▶ Your task: Every line below that holds the word "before" must be listed.

▶ Collected data:
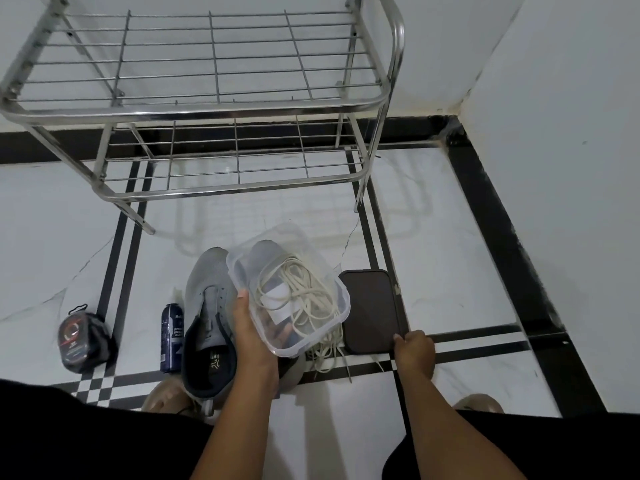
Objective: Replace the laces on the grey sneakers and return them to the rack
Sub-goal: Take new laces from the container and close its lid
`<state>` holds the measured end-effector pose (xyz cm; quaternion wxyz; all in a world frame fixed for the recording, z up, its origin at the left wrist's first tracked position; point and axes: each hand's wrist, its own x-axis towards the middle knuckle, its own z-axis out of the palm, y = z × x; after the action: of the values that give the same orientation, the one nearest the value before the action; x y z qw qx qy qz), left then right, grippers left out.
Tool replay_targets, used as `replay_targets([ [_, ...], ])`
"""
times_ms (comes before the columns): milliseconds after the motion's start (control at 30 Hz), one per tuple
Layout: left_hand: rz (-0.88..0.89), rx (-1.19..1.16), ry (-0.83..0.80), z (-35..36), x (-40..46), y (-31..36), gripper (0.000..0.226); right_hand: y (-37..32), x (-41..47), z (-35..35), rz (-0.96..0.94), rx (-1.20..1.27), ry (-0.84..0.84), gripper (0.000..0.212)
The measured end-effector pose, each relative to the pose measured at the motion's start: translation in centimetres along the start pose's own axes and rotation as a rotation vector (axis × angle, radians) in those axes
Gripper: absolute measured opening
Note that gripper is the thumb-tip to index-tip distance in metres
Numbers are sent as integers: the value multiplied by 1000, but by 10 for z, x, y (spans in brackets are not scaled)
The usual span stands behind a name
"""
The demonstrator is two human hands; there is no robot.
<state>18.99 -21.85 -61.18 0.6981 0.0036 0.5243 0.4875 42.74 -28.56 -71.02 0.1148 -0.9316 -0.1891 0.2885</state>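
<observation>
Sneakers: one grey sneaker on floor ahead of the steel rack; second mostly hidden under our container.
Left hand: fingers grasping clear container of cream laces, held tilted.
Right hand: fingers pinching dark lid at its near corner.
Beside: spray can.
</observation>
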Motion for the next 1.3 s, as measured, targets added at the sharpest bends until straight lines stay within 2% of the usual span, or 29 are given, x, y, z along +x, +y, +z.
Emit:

▶ Reply to the task:
`<state>` holds the measured end-effector pose (xyz cm; quaternion wxyz; all in a world frame fixed for the recording, z up, its origin at the left wrist's first tracked position; point and axes: each hand's wrist, its own x-axis towards the middle knuckle, its own z-axis out of the palm, y = z × x; after the action: of the values that give the same orientation, the one nearest the value before the action; x y z qw qx qy qz), left then right, grippers left out.
times_ms (comes before the columns): milliseconds after the motion's start (control at 30 Hz), one per tuple

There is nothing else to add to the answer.